The only C++ feature I seriously miss in other languages is const. Not in the simple 'this variable is a constant' usage, where it's nothing but a type-checked #define — no, I miss the const keyword in the interaction of const methods and const objects.

• • •

First some background — I don't expect folks who haven't spent time with C++ to know much about this, and a surprising number of veteran C++ coders seem to be unaware of it as well. In C++, const can be many things. One role is as a type modifier that means "I'm not going to change this". A common usage is to accept a const references:


int calculateAverage( const std::vector<int> & values );

That const means "I'm just going to look at it, I'm not going to mutate it" (or, if you like thinking functionally, "I'm a real function, hand me my immutable input" — more on that angle later). What does that mean, in terms of actual code? It means the body of that function can't call (for instance) values.push_back( 12 ) and mutate the data it was handed. And when I say "can't" I don't mean "shouldn't", I mean the compiler will actually flag that as an error and stop you. If you keep trying it'll even call you names.

Now obviously the body of the function still needs a way to call methods on that vector — it'll need some to get at the contents, whether it's running a for loop from zero to values.size( ) and calling operator[] in between, or looping from begin() to end(), or whatever. So what makes those methods okay, and push_back, pop_back, insert, swap and various other mutators verboten?

The answer (as you've doubtless cleverly deduced already) is the const keyword. In C++ const isn't just a type modifier for variables and parameters, it's also a permitted modifier on methods too. The size( ) method on an array is declared like this:


size_type size() const

That const means "you can call me on a constant object, object reference, or object pointer! I promise I'm safe!". And that isn't an idle promise, it's a promise enforced by the compiler. If you declare a const method in a class and then try to alter member variables, the compiler's going to call it an error (unless that member is declared as volatile, but that's getting into advanced C++ and beyond what I'm interested in talking about here).

The final crucial piece of the big, tasty, onst-in-C-plus-plus-pie is the fact that you can overload by const-ness. The aforementioned std::vector actually declares not one but two operator []s (or should that be 'operators []'?), one of which returns a reference to the space in the underlying array, and one of which returns the simple value.

• • •

So that's what I mean by const when I say "I like const in C++".
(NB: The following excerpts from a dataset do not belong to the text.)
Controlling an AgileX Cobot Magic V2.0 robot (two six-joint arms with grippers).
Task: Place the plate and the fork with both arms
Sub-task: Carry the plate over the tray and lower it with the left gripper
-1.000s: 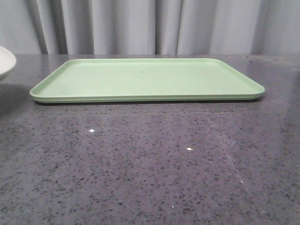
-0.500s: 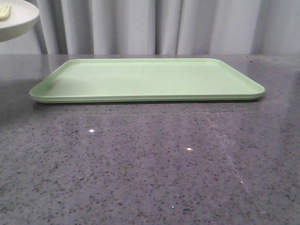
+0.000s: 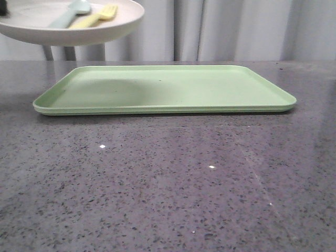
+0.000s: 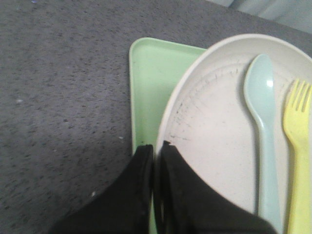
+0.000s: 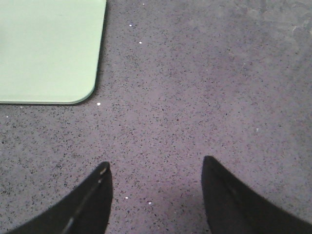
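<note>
The cream plate (image 3: 73, 32) hangs in the air above the left end of the light-green tray (image 3: 168, 89). It carries a pale blue spoon (image 3: 71, 13) and the yellow fork (image 3: 97, 16). In the left wrist view my left gripper (image 4: 156, 146) is shut on the plate's rim (image 4: 168, 112), with the spoon (image 4: 263, 122) and fork (image 4: 298, 141) lying side by side inside. My right gripper (image 5: 156, 168) is open and empty over bare table, beside a corner of the tray (image 5: 48, 48). Neither gripper shows in the front view.
The dark speckled table (image 3: 168, 184) runs wide in front of the tray. Grey curtains (image 3: 220, 26) hang behind the table's far edge. The tray holds nothing.
The plate has risen and moved right, from the left edge of the front view to above the tray's left end. Its shadow now falls on the tray.
</note>
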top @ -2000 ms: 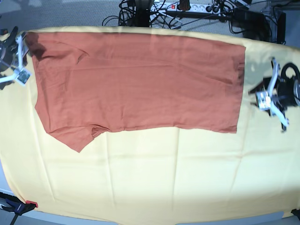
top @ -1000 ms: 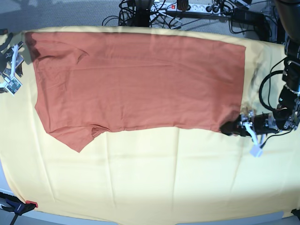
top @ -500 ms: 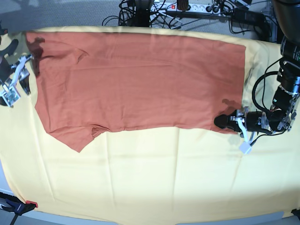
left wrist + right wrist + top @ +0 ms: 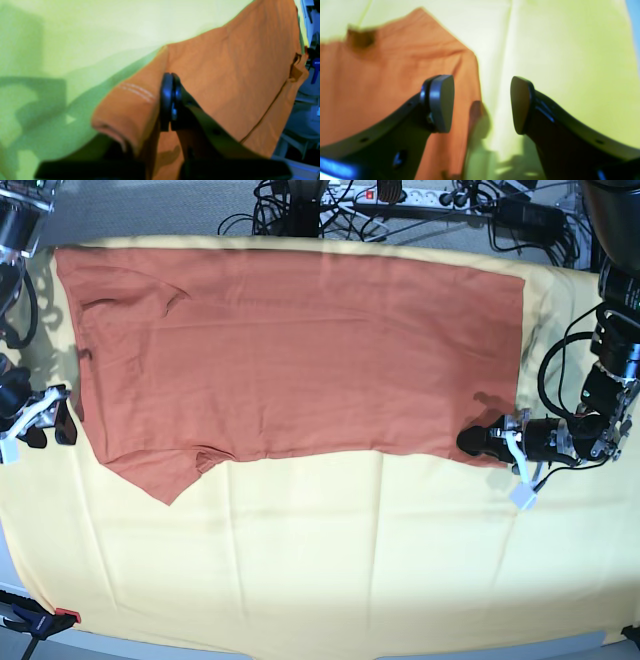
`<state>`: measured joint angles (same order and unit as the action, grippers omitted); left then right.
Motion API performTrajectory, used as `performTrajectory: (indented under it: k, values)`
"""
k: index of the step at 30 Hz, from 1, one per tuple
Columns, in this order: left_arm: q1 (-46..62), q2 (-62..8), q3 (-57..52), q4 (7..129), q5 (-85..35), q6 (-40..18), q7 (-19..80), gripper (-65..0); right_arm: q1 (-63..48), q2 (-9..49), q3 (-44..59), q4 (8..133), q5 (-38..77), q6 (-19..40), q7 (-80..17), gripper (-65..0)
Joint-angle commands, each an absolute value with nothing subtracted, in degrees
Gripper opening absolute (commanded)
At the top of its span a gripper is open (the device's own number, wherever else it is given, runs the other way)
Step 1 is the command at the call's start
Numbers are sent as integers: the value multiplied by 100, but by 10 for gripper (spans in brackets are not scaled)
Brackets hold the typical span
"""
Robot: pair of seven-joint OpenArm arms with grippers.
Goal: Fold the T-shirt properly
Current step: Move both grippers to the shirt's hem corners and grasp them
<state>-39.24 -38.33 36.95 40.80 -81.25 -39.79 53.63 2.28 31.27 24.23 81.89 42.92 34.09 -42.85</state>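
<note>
Pinching thin rust T-shirt [image 4: 225,75] corner, left claw [image 4: 170,105], right claw [image 4: 482,102] agape

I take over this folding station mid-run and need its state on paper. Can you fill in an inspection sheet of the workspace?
Surface: pale yellow cloth covers the table, faint creases.
Job's things: T-shirt lies spread flat, not yet folded; one sleeve points toward the near edge.
Clutter: a red-handled clamp at the near corner.
Grippers: left pincer shut on the T-shirt's corner; right pincer open, low at the shirt's other side edge, holding nothing.
Cables: a tangle with a power strip behind the table.
Surroundings: grey floor beyond the far edge.
</note>
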Motion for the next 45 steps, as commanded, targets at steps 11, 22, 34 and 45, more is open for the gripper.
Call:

The usual justification for this feature set is efficiency; the compiler can differentiate between const operator[], which returns a simple value, and non-const operator[], which must return either a reference to an internal data structure or a proxy object, neither of which is necessarily easy or fast.

But me, I like const for a different reason. And that's documentation.

• • •

Backwards digression, the second: Defining the types and parameters of a function or method isn't a fundamental necessity; you could define a language where functions access the parameters they were passed by indexing into an array and assuming things are where they belong. It's very easy to do this in JavaScript, for example — the language doesn't verify parameters, and a function is free to get them out of the local arguments array:


function sayHello() {
	alert("Hello, " + arguments[0] + "!");
}
sayHello('World');

There are two reasons to specify type parameters; to tell the compiler the semantics of the function, and to tell the human reading the code the semantics of the function. I'm phrasing those in parallel for a reason, because they're two aspects of the same principle; function argument lists exist to document the code. This just happens to be one of the (distressingly rare) cases where the documentation is so intrinsic to the language that we don't realize it's documentation.

• • •

There's something special in that. Microsoft recognizes how important self-documenting code is; that's how IntelliSense works, and I think you (or I, at least) could argue very plausibly that (a) the entire .NET architecture can be viewed as a means to improve and extend IntelliSense and (b) this may well represent Microsoft's biggest strategic advantage over its competitors. The core idea that makes IntelliSense work is that the best documentation of the code is the implementation itself; the more information you can mine out of that, the better.

• • •

The back-end of one of my employer's new (award-winning!) products is a suite of RESTful web service APIs. One of the core parts of any such system is the routing engine; given the URI of an incoming request, how do we map that to the bunch of code that represents the appropriate response? Our system uses XML-formatted resource maps that contain the information necessary to do that; a resource map contains not only URI paths, but the parameters to extract from those URI paths and the types of those parameters, as well as the required and optional query parameters and their types... it's pretty rich and pretty nifty.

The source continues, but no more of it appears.